A velha polêmica ressurge com a notícia sobre a invasão de um
laboratório usado por empresas farmacêuticas para testes científicos em
cães da raça beagle. A atitude dos ativistas de resgatar os irmãos de
sangue do Snoopy, de Charlie Schulz, denota que estamos pautados por
sentimentos morais e “direitos” exigidos em nome dos não humanos. Sem
desconsiderar que a experimentação de medicamentos em animais traz
benefícios à humanidade, a discussão sobre os direitos dos chamados
“irracionais” poderia ser levada ao patamar de argumentos melhor
ponderados. Por exemplo: sobre a redução da amostragem em cobaias, menor
consumo de carne e o abate indolor dos animais.
Critérios
razoáveis são deixados de lado para que o mais espontâneo sentimento se
manifeste e provoque manifestações com boas imagens na tevê. Graças à
tecnologia, hoje temos softwares que simulam reações químicas e
biológicas, modelos matemáticos e experiências in vitro que tentam
resolver o problema, sem extinguir completamente a necessidade de
experimentos em seres vivos.
Metade dos 30 bilhões de dólares
destinados à pesquisas científicas de interesse da saúde, nos Estados
Unidos, é consumida em trabalhos que incluem experimentos em animais.

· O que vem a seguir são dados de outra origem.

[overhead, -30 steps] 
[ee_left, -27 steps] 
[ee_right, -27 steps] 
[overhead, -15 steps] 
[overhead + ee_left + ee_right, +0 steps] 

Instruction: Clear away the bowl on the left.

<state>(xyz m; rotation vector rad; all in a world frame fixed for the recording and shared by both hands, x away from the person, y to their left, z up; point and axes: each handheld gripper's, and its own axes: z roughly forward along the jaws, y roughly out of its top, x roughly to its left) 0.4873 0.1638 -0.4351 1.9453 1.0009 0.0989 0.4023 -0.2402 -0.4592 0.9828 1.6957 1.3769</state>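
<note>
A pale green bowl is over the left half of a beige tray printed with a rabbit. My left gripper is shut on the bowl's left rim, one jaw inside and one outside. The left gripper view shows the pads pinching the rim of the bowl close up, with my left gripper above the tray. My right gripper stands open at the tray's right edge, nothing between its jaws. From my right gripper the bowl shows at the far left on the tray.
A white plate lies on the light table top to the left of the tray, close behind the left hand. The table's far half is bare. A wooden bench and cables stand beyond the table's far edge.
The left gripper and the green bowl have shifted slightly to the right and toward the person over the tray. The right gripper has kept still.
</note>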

Lá, a reação também é grande. Articulista da seção científica do
“Times”, comentando a notícia do Brasil opina que as drogas deveriam
antes ser testadas em computadores, depois em tecidos humanos e daí sim,
em seres humanos. Há drogas que você pode tomar e o seu irmão não pode.
A Talidomida (1957) chegou ao mercado como um “santo remédio” contra o
enjoo matinal das mulheres grávidas. A substância sedativa foi testada
exaustivamente em cobaias. Milhares de crianças no mundo inteiro
nasceram deformadas porque um princípio ativo do medicamento impede a
formação de braços e pernas. Os ratinhos de laboratório metabolizavam a
droga de forma diferente dos humanos, por isso não acusaram problemas.
Outro fato: os animais não desenvolvem aids de jeito nenhum. Se os
cientistas descobrirem porquê, os grupos de risco e milhões de afetados
estarão livres desse flagelo. O amor será menos perigoso.
Por
causa da nossa natureza egocêntrica e a legitimação dada pela Bíblia
(Gênesis), acreditamos que somos “feitos à imagem e semelhança do
Criador”. Dado este privilégio todo o resto das coisas vivas estão aqui
para o nosso desfrute e prazer. Veja o foie gras, fígado do ganso
engordado à força mediante um tubo enfiado garganta a baixo para
introduzir super rações de milho. O gado ainda é morto à marretadas na
maioria dos frigoríficos. Um casaco de pele é construído com o
sacrifício de, pelo menos, 300 chinchilas. Filhotes de foca são mortos
com o crânio estraçalhado por bastões de beisebol, para ter a pele
arrancada enquanto ainda agonizam. A “moda” custa caro ao bolso das
elegantes e, a vida, aos animais esfolados.
No Vietnã, ursos
são estressados para que sua vesícula fique doente e dela se extraiam a
bílis que eles acreditam curar doenças. Rinocerontes em extinção são
mortos só para a retirada do chifre. Vira afrodisíaco uma vez
transformado em pó. O chinês goza e o bicho morre. Redes de arrasto
varrem o fundo dos mares pelos barcos de pesca e destroem todo o
ecossistema. Mais de 60% dos peixes pescados no mundo vão para o lixo.
Há muito trabalho urgente para os ativistas, além dos beagles. Nem
Darwin, com sua Teoria da Evolução das Espécies, conseguiu convencer o
ser humano que ele está na mesma lei que governa as espécies animais.
Por coincidência, o navio de pesquisas de Darwin chamava-se Beagle (cão
farejador).
Esse negócio de que somos a única espécie que
raciocina, lá em casa não funciona. Quando Wladimir, um dos quatro
cachorrinhos da minha mulher faz xixi no tapete, ele corre para se
esconder da mãe humana, porque sabe que fez malandragem.